Tuesday, February 24, 2015

You can't beat Monty Hall

Recently, I was introduced by my girlfriend to the Monty Hall Problem-- an age old probability which places you as a game show contestant, with the opportunity of winning a sports car. There are doors, and all you have to do is select which one of the three doors contains the car-- because the other two contain goats. The story goes that you choose a door, and then Monty Hall, the imagined host of this gameshow, reveals one of the doors containing a goat. At this point you're given the opportunity to stay with your current door, or to switch to the other door.

The controversy of this problem is that while it is assumed that you have 50/50 chance at winning the sports car, it is in fact more likely that you will win if you switch. 

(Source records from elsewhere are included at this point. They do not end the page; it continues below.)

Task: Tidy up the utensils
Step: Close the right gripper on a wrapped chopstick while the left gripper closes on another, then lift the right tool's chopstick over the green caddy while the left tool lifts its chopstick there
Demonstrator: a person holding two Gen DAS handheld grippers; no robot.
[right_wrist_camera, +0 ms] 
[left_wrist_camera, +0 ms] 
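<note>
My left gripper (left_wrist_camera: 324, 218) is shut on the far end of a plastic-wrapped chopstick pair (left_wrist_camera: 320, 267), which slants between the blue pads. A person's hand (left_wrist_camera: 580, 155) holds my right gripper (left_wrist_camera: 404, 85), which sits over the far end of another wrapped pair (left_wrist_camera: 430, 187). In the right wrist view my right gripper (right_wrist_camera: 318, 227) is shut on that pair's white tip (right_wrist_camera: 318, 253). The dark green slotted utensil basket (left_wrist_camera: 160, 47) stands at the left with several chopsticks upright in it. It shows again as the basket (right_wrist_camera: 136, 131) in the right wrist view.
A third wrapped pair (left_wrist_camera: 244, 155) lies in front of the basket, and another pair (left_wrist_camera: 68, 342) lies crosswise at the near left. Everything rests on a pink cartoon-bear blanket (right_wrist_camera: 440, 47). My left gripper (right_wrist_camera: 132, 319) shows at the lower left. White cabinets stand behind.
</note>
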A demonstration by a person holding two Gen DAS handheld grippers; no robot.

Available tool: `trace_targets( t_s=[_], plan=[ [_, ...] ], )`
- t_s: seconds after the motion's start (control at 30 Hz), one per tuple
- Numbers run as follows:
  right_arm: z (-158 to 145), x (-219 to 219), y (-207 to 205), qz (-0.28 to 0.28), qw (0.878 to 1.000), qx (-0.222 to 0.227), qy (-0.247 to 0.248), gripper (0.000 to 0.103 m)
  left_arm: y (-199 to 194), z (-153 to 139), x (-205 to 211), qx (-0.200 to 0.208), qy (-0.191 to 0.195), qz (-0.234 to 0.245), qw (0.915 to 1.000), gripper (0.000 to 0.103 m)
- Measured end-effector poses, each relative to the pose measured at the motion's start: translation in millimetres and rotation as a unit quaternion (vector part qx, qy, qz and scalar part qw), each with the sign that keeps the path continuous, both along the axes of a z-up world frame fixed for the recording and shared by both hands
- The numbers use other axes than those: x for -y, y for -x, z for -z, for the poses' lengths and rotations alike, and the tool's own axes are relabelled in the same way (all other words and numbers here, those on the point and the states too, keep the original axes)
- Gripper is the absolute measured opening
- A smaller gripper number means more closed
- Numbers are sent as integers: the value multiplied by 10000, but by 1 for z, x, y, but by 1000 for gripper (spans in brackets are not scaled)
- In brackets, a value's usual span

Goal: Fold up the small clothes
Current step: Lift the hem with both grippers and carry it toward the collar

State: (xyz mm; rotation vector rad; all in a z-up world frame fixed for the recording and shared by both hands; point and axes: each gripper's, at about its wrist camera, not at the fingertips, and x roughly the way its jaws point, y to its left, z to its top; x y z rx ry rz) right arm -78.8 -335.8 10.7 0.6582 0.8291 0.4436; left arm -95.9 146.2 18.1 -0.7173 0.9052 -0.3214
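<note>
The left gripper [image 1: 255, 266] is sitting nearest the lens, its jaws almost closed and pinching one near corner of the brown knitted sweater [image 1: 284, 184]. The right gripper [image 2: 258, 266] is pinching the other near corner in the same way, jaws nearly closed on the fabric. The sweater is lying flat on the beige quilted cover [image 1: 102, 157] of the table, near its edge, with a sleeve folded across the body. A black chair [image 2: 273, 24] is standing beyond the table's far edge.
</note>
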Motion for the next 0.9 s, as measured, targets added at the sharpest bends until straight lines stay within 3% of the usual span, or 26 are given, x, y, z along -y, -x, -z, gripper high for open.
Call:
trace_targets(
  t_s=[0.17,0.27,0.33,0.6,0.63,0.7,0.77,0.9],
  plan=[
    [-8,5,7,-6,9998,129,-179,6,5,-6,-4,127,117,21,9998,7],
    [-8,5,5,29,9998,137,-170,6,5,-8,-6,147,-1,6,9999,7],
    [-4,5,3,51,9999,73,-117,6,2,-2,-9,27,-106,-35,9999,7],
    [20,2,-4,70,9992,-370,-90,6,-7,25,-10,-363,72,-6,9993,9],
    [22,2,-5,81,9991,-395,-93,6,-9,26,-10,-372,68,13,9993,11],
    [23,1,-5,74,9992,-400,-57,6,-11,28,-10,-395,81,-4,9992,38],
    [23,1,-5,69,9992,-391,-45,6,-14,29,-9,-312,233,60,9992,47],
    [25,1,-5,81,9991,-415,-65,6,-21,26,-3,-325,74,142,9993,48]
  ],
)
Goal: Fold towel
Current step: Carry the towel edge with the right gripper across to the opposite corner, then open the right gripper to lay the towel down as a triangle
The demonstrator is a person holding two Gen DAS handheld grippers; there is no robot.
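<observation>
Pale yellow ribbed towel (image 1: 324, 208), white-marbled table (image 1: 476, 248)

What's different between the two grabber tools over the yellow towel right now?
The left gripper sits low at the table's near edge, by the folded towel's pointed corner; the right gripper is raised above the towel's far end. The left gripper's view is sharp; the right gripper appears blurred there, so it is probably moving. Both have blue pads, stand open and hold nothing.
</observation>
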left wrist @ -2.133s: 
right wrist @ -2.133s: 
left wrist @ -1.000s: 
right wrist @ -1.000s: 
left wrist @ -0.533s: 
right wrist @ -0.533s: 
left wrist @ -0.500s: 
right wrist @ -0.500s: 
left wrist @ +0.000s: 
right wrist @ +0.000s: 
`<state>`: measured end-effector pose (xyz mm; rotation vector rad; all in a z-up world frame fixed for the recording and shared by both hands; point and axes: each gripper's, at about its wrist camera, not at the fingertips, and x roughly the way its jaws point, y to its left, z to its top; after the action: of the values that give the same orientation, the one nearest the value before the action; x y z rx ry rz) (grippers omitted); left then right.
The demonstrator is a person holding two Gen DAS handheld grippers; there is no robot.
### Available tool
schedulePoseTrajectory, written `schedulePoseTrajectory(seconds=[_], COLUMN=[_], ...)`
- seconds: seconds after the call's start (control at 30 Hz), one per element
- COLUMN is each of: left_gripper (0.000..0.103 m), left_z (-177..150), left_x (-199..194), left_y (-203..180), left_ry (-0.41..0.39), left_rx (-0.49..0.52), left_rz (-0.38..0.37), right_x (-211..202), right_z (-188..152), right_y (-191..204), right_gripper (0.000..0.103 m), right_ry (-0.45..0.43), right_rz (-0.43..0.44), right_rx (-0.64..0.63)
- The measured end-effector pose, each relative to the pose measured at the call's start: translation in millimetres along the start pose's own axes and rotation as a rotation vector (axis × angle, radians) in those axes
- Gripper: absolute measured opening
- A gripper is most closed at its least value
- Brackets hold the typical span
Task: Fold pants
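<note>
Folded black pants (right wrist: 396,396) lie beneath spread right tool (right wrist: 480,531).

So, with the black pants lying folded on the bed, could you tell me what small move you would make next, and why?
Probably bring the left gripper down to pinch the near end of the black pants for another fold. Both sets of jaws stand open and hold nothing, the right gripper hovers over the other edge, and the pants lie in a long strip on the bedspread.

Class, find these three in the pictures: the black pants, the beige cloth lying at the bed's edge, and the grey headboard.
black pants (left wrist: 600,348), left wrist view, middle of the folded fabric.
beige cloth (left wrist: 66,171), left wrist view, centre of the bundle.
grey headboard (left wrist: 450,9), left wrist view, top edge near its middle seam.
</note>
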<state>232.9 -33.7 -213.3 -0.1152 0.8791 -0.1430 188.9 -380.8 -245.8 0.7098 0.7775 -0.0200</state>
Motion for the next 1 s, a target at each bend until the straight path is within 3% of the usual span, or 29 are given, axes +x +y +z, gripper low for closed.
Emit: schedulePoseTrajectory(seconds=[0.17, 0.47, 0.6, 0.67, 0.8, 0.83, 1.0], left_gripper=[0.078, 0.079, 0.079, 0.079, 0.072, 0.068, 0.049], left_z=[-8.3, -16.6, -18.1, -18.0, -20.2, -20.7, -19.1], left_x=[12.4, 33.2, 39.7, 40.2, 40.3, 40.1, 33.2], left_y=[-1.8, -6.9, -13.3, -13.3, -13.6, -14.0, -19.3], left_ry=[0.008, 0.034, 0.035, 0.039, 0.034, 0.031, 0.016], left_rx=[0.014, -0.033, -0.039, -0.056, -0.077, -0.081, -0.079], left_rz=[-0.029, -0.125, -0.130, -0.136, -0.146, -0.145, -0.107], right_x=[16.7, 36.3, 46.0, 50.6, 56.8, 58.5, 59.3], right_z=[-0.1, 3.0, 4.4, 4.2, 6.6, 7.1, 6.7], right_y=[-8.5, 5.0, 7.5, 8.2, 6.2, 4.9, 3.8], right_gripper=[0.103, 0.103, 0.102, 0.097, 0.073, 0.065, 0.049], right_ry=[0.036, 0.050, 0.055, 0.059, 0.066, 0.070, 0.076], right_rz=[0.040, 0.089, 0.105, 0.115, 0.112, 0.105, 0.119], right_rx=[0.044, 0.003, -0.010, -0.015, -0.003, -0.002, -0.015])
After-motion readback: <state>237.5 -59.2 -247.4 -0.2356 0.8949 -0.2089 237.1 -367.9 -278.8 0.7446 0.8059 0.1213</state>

If you are not familiar with the problem, this will likely when you begin to doubt. Thankfully, you're not alone, as I too found myself in disbelief that such a simple scenario could be any more than it seems. While I was able to find solace thanks to the brilliant folks at Numberphile, I still felt that the best way to prove to myself that this was true was to create a computer simulation.

I immediately got to work in Racket-- one of my languages of study in my Programming Languages course-- forming an effective simulation for any size of games. This was accomplish through the use of several structs, namely
  • Monty, three binary digits representing which door contains the car;
  • Choice, three digits representing the player's random choice where
    • 1 represents the player's randomized choice
    • 0 represents the door that was not chosen
    • -1 represents the door the host revealed to have a goat.
  •  Gameshow, which is composed of a Choice and a Monty.
From this point it was all about being able to initiate each struct, form each struct into a list, randomize each struct, and form a list composed of each struct. This sometimes required that functions simply passed fewer arguments to "handler" functions that either formed the structs into lists, or called substructs.

Once I had finished, the moment of truth was quit exhilarating. I watched the results compile, and sure enough, the distribution very closely modeled 1:3 for staying and 2:3 for switching. Below are two screenshots of models I used, the first being of size 10^3, and then 10^6 (which took quite a while on my crappy hardware!).



This got me really excited about constructing a computer cluster and using parallelism to tackle these huge problems. 

Of course, I've made my code available at Github for those of you who would like to give it a try. Soon, I'll be reproducing the code in Haskell for a presentation in class Friday. I'll be trying to model it as close as possible, so hopefully anyone can use it to "benchmark" (the term must always be used lightly) Haskell and Racket. As part of my presentation, I plan to do the same.